Go through the entries below from the first line and transcribe each one exactly, ending with the line that contains "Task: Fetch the".

● **Dataset entries**:
□ □ □ □

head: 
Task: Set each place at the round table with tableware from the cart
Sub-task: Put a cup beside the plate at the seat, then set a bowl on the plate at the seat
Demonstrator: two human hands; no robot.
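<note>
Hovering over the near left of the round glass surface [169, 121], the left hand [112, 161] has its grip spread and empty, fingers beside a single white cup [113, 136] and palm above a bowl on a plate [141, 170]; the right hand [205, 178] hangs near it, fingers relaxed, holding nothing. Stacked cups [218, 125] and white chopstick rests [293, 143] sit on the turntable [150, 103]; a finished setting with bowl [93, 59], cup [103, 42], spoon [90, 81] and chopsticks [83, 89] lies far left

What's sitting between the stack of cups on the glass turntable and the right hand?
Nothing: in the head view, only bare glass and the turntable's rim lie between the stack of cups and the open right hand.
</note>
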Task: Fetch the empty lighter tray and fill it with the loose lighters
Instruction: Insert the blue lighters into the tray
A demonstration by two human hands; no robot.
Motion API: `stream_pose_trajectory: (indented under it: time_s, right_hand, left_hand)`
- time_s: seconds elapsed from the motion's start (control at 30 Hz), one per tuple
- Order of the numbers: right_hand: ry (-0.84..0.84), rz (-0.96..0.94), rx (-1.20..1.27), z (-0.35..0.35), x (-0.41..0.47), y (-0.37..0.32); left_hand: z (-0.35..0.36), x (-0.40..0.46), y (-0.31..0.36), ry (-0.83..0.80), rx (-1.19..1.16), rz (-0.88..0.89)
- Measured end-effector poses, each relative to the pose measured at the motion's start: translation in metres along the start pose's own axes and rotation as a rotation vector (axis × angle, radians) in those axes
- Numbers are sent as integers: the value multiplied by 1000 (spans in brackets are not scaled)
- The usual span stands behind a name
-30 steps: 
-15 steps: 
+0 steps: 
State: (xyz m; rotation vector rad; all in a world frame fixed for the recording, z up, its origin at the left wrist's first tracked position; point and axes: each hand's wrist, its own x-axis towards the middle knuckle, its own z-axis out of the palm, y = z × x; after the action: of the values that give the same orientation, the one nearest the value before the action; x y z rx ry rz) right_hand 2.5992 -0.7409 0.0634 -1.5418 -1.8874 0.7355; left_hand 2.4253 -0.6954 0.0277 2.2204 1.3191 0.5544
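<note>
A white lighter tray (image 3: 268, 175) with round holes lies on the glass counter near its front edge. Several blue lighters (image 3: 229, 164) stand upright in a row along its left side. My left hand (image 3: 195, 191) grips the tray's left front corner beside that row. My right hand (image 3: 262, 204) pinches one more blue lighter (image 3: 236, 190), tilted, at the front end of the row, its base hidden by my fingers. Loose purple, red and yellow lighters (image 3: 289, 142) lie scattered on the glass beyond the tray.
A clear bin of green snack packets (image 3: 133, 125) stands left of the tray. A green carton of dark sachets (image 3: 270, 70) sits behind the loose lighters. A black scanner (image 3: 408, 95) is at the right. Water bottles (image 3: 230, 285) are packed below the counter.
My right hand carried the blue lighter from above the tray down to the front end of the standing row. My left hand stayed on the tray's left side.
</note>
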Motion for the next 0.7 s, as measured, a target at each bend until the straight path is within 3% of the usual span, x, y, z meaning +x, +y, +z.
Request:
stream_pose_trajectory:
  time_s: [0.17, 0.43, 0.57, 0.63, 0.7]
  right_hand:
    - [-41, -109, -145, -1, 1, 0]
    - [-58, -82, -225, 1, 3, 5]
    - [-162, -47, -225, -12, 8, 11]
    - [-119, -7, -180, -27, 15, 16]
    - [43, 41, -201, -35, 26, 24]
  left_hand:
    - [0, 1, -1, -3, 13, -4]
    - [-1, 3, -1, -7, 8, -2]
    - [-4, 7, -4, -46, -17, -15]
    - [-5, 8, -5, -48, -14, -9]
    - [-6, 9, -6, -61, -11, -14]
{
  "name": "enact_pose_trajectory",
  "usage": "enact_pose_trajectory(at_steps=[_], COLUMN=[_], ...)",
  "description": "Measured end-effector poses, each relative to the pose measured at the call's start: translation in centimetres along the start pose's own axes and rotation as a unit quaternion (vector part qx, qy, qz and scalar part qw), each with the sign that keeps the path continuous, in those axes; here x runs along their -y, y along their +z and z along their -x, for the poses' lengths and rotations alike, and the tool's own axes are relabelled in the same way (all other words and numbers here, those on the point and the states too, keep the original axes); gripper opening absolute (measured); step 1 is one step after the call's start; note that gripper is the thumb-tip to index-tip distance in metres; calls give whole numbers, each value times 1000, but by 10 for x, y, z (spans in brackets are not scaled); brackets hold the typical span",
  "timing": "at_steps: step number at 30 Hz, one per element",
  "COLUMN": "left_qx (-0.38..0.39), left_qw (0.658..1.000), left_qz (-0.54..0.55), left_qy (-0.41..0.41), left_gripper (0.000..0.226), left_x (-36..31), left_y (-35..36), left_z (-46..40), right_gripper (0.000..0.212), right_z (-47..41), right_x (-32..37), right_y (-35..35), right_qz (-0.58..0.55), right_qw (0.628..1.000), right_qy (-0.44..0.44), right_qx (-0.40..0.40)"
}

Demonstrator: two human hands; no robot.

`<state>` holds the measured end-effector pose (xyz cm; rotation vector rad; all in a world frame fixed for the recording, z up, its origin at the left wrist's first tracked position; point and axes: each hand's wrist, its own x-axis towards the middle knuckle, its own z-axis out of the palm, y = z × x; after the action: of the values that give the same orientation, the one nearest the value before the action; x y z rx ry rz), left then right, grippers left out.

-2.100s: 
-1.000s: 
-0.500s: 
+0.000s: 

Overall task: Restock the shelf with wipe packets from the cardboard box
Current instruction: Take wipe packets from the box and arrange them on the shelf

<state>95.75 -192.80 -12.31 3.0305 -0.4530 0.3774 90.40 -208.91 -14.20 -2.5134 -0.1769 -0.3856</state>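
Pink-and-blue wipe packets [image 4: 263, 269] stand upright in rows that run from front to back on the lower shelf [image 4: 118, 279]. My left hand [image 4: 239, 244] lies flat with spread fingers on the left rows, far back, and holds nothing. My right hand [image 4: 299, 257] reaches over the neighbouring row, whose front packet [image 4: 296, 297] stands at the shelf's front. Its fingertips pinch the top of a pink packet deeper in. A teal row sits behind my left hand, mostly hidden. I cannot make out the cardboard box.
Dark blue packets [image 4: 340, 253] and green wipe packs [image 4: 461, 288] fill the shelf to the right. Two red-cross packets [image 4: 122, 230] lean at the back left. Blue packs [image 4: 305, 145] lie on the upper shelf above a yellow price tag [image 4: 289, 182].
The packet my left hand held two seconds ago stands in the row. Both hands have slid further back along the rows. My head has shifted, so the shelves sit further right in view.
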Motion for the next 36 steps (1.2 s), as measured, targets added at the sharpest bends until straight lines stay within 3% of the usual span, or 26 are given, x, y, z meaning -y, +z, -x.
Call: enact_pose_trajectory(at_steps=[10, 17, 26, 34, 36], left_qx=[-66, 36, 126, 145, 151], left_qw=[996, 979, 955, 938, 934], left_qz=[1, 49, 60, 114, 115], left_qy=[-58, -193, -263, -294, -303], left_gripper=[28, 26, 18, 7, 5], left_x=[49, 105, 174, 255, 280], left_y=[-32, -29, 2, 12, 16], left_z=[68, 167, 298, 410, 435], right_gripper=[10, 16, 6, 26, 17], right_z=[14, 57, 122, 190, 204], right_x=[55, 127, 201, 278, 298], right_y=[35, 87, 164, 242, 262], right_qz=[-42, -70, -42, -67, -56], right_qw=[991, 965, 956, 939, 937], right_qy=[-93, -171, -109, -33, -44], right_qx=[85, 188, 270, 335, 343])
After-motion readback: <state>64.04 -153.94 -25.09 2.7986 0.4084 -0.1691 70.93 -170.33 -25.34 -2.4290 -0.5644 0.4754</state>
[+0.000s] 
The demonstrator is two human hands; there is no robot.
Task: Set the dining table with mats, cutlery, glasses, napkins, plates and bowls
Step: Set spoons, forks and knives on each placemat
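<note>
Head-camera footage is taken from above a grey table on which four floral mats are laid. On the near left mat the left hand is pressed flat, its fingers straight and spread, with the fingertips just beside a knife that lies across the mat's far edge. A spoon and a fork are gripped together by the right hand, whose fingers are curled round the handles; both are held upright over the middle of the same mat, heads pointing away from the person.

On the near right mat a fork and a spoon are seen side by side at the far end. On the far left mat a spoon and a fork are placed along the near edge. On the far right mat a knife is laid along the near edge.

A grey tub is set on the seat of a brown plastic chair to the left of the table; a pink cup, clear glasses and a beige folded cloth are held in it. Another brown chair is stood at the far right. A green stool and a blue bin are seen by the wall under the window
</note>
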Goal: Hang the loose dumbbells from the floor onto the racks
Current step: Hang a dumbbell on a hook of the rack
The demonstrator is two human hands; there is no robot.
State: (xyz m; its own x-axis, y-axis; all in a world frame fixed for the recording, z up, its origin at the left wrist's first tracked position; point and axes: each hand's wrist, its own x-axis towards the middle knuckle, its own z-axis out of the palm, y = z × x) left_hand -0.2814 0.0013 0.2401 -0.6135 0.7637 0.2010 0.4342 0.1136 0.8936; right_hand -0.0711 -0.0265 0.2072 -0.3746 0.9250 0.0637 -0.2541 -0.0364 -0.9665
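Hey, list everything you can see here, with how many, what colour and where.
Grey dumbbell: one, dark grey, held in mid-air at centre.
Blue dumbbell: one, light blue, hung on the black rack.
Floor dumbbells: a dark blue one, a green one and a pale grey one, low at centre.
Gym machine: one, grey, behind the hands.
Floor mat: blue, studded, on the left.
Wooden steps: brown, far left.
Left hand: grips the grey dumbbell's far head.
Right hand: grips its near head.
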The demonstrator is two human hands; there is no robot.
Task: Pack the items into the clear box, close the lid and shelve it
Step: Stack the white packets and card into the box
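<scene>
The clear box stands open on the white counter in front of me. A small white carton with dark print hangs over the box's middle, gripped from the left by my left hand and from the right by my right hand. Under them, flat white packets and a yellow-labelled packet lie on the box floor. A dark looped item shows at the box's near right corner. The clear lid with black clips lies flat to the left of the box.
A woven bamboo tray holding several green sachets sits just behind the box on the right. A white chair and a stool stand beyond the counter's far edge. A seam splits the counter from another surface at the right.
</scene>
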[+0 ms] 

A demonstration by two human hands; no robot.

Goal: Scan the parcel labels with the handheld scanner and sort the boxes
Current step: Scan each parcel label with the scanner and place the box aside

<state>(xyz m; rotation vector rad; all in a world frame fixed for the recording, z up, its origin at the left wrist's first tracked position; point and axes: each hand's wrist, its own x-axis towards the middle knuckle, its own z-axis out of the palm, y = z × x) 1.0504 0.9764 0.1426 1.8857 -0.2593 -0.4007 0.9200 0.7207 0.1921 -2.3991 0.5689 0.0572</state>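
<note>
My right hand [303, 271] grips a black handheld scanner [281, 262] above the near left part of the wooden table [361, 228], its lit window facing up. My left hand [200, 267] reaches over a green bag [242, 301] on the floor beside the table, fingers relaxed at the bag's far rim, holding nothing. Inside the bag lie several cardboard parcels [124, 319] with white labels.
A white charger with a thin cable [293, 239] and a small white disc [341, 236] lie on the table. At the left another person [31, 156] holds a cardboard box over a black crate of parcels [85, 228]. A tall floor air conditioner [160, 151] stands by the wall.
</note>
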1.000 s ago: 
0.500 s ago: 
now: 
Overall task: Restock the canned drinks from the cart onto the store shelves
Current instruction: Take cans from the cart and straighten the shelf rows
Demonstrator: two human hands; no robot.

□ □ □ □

● **Answer space**:
head: 
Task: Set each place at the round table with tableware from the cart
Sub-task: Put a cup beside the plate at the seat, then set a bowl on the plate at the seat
Demonstrator: two human hands; no robot.
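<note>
Hovering over the near left of the round glass surface [169, 121], the left hand [112, 161] has its grip spread and empty, fingers beside a single white cup [113, 136] and palm above a bowl on a plate [141, 170]; the right hand [205, 178] hangs near it, fingers relaxed, holding nothing. Stacked cups [218, 125] and white chopstick rests [293, 143] sit on the turntable [150, 103]; a finished setting with bowl [93, 59], cup [103, 42], spoon [90, 81] and chopsticks [83, 89] lies far left

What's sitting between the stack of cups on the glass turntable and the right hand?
Nothing: in the head view, only bare glass and the turntable's rim lie between the stack of cups and the open right hand.
</note>
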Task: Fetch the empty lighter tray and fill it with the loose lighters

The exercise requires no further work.